Figure 1. Isolation and identification of human amniotic fluid stem cell exosomes. (A) Expression levels of the exosomal signature expression proteins: TSG101, CD63 and CD9. exo1 and exo2 represent exosomes extracted from two parallel experiments; (B) Distribution of exosomal NTA particle size; (C) Morphology of the exosomes under transmission electron microscopy.
On the other hand, the exosomes we extracted were stored in a refrigerator at 80°C. After repeated freezing and thawing, exosomes inevitably condense into clumps (As shown in the Figure 1A, 2B below). So, after PD was encapsulated by exosomes, the morphology of exosome under electron microscopy may not accurate. At the same time, multiple protein concentration measurements of exosomes indicated that the concentration of exosomes is very low, so the concentration of PD in the package is certainly not high (As shown in the Figure 1C). We tried to measure the concentration of the PD wrapped in exosome at 306 absorption spectrum, the average concentration of exo-PD is between 10–20 ng/ul. Therefore, industrial methods are still needed to improve the concentration.

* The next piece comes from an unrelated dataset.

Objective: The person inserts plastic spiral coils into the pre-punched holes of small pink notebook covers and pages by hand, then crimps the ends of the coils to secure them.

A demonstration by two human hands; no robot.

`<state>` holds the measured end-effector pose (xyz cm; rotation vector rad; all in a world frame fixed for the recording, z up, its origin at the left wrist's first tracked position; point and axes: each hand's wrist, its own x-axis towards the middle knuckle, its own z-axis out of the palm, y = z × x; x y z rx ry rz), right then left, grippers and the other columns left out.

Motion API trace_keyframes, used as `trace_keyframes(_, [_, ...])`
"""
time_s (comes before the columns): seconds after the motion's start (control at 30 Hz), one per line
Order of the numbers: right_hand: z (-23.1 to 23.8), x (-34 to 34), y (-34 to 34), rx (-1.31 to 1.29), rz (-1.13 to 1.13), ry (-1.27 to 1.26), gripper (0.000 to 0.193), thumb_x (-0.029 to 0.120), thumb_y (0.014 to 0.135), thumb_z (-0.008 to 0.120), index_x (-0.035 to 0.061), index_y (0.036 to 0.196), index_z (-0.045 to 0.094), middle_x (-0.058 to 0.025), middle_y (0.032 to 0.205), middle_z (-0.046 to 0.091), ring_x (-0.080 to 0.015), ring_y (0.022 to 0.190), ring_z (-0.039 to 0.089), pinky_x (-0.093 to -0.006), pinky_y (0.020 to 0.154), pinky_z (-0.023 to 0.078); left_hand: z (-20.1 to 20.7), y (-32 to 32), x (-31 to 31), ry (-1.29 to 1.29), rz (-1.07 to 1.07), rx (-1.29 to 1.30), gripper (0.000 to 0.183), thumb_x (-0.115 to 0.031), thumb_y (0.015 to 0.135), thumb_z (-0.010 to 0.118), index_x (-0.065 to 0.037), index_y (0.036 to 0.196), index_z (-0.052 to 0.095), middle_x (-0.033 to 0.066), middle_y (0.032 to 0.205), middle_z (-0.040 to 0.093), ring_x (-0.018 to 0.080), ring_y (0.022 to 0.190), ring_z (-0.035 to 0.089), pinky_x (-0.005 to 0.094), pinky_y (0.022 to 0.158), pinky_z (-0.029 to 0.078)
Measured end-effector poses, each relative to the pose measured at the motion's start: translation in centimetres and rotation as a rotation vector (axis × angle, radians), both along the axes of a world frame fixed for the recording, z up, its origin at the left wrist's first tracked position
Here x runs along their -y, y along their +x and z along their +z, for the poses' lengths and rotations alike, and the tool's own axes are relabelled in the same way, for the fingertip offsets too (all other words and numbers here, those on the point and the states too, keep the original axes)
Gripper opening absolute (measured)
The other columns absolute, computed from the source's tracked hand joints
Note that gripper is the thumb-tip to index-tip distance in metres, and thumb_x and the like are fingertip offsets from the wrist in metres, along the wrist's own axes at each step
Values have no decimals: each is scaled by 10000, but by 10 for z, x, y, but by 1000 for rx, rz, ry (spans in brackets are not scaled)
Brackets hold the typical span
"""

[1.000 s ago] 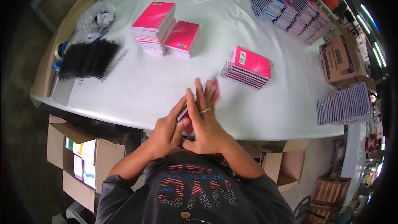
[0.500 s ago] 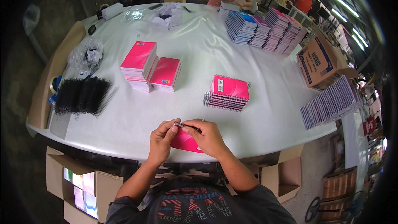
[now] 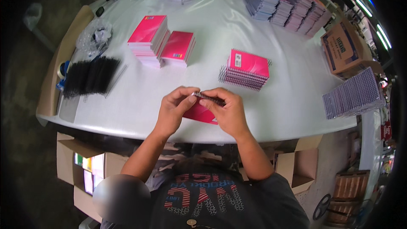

Figure 2. Cellular uptake of exosomes in vitro and metabolism of exosome in vivo. (A) Uptake of exosomes by HEIC-6 cells and intraperitoneal metabolism of exo-ICG. (B) Fluorescence values of the abdomen of mice injected intraperitoneally with exo-ICG at 10 min, 4 h, 14 h and 24 h. (C) Fluorescence values of the abdominal organs of mice at 6 h and 12 h. (D) Fluorescence quantification values.
Cellular uptake of exosomes and in vivo metabolism in mice
Did dye was loaded into purified exosomes using the repeated freeze-thaw method and then the Did-loaded exosome was added to HIEC-6 cell culture media of unirradiated group (NC) and post-irradiated group. As shown in Figure 2A, the distribution of red fluorescent markers of exosomes appears extracellularly and intracellularly, which indicates that the intestinal epithelial cells can take up exogenously added exosomes. The ability of the cells to take up exosomes was significantly enhanced after IR. The cellular uptake of large amounts of exosomes resulted in the expansion of Did dye throughout the cytoplasm and cell membrane. This indicates that the isolated exosomes were still biologically active. exo-ICG (exosome incubated with indocyanine green (ICG)) was then used to simulate the release and uptake of exo-PD in the intestinal lumen and the results are shown in Figure 2B and 2D. After intraperitoneal injection (i.p.) of exo-ICG, a strong signal could be rapidly detected in the abdominal cavity of mice. The abdominal signal gradually increased with time, and the signal started to decrease after about 14 h. Figure 2C shows that there were strong fluorescence values in the liver, small intestine and bladder of mice after 6 h, reflecting the enrichment of exo-PD in the organs after intraperitoneal injection. 12 h later, the fluorescence values of all organs in the abdominal cavity started to decrease, but there were still strong fluorescence values in the small intestine, indicating that exo-PD had a longer duration of action in the small intestine.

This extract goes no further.